§ Problem description: Give back all the records exactly, keeping every line whole.

§ Source data:
______________________________
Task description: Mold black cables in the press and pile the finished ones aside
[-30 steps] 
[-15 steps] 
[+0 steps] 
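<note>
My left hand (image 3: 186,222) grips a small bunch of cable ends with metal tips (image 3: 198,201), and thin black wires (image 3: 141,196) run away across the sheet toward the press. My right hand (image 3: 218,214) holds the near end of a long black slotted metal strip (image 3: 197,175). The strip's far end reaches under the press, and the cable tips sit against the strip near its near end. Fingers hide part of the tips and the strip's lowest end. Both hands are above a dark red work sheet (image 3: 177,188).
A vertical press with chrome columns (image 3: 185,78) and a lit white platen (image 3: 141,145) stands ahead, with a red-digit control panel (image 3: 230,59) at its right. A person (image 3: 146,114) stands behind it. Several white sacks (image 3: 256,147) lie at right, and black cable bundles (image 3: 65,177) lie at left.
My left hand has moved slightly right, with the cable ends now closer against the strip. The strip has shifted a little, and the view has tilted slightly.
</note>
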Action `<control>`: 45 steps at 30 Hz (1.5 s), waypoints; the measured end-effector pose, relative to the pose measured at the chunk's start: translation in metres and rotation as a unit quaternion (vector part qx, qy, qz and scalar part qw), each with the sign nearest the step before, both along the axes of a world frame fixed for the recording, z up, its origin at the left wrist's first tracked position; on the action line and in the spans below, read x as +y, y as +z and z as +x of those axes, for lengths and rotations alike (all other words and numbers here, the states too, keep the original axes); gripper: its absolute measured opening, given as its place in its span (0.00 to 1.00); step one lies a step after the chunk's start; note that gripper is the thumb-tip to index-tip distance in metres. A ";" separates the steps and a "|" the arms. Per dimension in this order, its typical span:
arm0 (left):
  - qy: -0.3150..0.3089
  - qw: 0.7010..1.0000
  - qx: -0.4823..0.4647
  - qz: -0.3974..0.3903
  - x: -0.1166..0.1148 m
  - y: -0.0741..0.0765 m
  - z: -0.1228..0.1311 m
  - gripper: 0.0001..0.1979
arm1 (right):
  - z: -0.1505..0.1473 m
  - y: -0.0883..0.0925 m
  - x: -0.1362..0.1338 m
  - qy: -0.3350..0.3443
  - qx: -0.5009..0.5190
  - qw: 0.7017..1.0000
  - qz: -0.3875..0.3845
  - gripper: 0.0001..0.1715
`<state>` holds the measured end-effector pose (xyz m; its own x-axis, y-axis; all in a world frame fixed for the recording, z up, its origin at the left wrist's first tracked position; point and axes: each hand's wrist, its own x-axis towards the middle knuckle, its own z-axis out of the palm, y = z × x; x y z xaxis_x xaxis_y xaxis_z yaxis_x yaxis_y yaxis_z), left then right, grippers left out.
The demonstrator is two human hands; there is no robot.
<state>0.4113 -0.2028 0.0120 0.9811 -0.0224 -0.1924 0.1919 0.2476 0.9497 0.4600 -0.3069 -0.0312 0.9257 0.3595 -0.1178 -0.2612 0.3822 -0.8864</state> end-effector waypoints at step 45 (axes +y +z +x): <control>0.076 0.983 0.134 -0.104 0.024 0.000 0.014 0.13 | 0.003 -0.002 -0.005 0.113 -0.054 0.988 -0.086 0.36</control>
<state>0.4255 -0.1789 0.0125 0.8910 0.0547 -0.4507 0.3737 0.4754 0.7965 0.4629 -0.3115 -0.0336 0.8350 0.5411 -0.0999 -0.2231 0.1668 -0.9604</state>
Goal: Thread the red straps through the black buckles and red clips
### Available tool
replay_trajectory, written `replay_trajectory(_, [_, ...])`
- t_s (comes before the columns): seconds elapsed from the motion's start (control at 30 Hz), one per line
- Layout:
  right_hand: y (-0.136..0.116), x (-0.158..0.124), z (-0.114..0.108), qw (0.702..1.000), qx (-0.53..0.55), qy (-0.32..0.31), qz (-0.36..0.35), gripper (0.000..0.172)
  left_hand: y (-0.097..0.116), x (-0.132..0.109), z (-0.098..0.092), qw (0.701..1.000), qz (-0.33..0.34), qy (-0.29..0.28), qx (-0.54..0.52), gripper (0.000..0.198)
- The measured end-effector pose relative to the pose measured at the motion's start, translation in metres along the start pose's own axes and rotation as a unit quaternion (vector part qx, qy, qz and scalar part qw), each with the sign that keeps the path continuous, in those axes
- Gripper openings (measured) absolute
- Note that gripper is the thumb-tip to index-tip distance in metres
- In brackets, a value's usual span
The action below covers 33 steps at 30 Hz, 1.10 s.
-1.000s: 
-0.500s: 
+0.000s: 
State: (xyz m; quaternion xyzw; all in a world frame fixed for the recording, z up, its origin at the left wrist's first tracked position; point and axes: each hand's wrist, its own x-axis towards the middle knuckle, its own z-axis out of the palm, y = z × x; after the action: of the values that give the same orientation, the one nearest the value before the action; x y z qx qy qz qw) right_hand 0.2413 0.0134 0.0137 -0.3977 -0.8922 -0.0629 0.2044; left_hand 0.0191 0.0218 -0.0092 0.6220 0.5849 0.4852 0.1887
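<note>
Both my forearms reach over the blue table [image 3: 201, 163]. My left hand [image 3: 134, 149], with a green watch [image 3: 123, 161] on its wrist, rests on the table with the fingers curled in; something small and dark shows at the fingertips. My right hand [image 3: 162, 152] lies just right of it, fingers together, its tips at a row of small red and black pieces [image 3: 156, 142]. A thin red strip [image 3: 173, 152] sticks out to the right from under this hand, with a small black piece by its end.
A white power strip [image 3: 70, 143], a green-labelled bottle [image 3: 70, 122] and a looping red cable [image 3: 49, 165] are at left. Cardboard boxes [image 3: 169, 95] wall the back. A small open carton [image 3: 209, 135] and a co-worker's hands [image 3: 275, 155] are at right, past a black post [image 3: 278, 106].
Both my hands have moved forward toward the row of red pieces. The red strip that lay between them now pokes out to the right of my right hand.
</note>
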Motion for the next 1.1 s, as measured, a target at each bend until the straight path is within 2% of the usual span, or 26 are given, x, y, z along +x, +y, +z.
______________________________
§ Task output:
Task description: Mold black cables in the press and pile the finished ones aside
[-30 steps] 
[-15 steps] 
[+0 steps] 
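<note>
My left hand (image 3: 186,222) grips a small bunch of cable ends with metal tips (image 3: 198,201), and thin black wires (image 3: 141,196) run away across the sheet toward the press. My right hand (image 3: 218,214) holds the near end of a long black slotted metal strip (image 3: 197,175). The strip's far end reaches under the press, and the cable tips sit against the strip near its near end. Fingers hide part of the tips and the strip's lowest end. Both hands are above a dark red work sheet (image 3: 177,188).
A vertical press with chrome columns (image 3: 185,78) and a lit white platen (image 3: 141,145) stands ahead, with a red-digit control panel (image 3: 230,59) at its right. A person (image 3: 146,114) stands behind it. Several white sacks (image 3: 256,147) lie at right, and black cable bundles (image 3: 65,177) lie at left.
My left hand has moved slightly right, with the cable ends now closer against the strip. The strip has shifted a little, and the view has tilted slightly.
</note>
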Action `<control>`: 45 steps at 30 Hz (1.5 s), waypoints; the measured end-effector pose, relative to the pose measured at the chunk's start: translation in metres and rotation as a unit quaternion (vector part qx, qy, qz and scalar part qw), each with the sign nearest the step before, both along the axes of a world frame fixed for the recording, z up, its origin at the left wrist's first tracked position; on the action line and in the spans below, read x as +y, y as +z and z as +x of those axes, for lengths and rotations alike (all other words and numbers here, the states too, keep the original axes); gripper: its absolute measured opening, given as its place in its span (0.00 to 1.00); step one lies a step after the chunk's start; note that gripper is the thumb-tip to index-tip distance in metres. A ";" separates the steps and a "|" the arms. Per dimension in this order, its typical span:
arm0 (left):
  - qy: -0.3150..0.3089
  - qw: 0.7010..1.0000
  - qx: -0.4823..0.4647
  - qz: -0.3974..0.3903
  - x: -0.1166..0.1148 m
  - y: -0.0741..0.0765 m
  - z: -0.1228..0.1311 m
  - gripper: 0.0001..0.1979
arm1 (right):
  - z: -0.1505..0.1473 m
  - y: -0.0883..0.0925 m
  - x: -0.1362..0.1338 m
  - qy: -0.3350..0.3443
  - qx: -0.5009..0.5190
  - qw: 0.7017..1.0000
  - qz: -0.3875..0.3845
  - gripper: 0.0001..0.1715
`<state>` holds the measured end-effector pose (xyz m; its own x-axis, y-axis; all in a world frame fixed for the recording, z up, its origin at the left wrist's first tracked position; point and axes: each hand's wrist, its own x-axis towards the middle knuckle, its own z-axis out of the palm, y = z × x; x y z xaxis_x xaxis_y xaxis_z yaxis_x yaxis_y yaxis_z), left then right, grippers left out.
The demonstrator is two human hands; there is no robot.
<state>0.4113 -0.2028 0.0120 0.9811 -0.0224 -0.1924 0.1919 0.2476 0.9497 0.4600 -0.3069 -0.0312 0.9257 0.3595 -0.1178 -0.2612 0.3822 -0.8864</state> end-effector waypoints at step 45 (axes +y +z +x): <control>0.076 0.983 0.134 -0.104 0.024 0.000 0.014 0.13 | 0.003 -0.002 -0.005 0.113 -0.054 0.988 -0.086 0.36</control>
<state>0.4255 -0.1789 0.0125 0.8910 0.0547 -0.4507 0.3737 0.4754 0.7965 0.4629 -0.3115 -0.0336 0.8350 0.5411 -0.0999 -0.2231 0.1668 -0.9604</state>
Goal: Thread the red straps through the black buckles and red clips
### Available tool
replay_trajectory, written `replay_trajectory(_, [_, ...])`
- t_s (comes before the columns): seconds elapsed from the motion's start (control at 30 Hz), one per line
- Layout:
  right_hand: y (-0.136..0.116), x (-0.158..0.124), z (-0.114..0.108), qw (0.702..1.000), qx (-0.53..0.55), qy (-0.32..0.31), qz (-0.36..0.35), gripper (0.000..0.172)
  left_hand: y (-0.097..0.116), x (-0.132..0.109), z (-0.098..0.092), qw (0.701..1.000), qz (-0.33..0.34), qy (-0.29..0.28), qx (-0.54..0.52), gripper (0.000..0.198)
- The measured end-effector pose relative to the pose measured at the motion's start, translation in metres along the start pose's own axes and rotation as a unit quaternion (vector part qx, qy, qz and scalar part qw), each with the sign that keeps the path continuous, in those axes
- Gripper openings (measured) absolute
- Note that gripper is the thumb-tip to index-tip distance in metres
- In brackets, a value's usual span
The action below covers 33 steps at 30 Hz, 1.10 s.
-1.000s: 
-0.500s: 
+0.000s: 
State: (xyz m; quaternion xyzw; all in a world frame fixed for the recording, z up, its origin at the left wrist's first tracked position; point and axes: each hand's wrist, its own x-axis towards the middle knuckle, its own z-axis out of the palm, y = z × x; after the action: of the values that give the same orientation, the one nearest the value before the action; x y z qx qy qz qw) right_hand 0.2413 0.0134 0.0137 -0.3977 -0.8922 -0.0629 0.2044; left_hand 0.0191 0.0218 -0.0092 0.6220 0.5849 0.4852 0.1887
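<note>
Both my forearms reach over the blue table [image 3: 201, 163]. My left hand [image 3: 134, 149], with a green watch [image 3: 123, 161] on its wrist, rests on the table with the fingers curled in; something small and dark shows at the fingertips. My right hand [image 3: 162, 152] lies just right of it, fingers together, its tips at a row of small red and black pieces [image 3: 156, 142]. A thin red strip [image 3: 173, 152] sticks out to the right from under this hand, with a small black piece by its end.
A white power strip [image 3: 70, 143], a green-labelled bottle [image 3: 70, 122] and a looping red cable [image 3: 49, 165] are at left. Cardboard boxes [image 3: 169, 95] wall the back. A small open carton [image 3: 209, 135] and a co-worker's hands [image 3: 275, 155] are at right, past a black post [image 3: 278, 106].
Both my hands have moved forward toward the row of red pieces. The red strip that lay between them now pokes out to the right of my right hand.
</note>
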Motion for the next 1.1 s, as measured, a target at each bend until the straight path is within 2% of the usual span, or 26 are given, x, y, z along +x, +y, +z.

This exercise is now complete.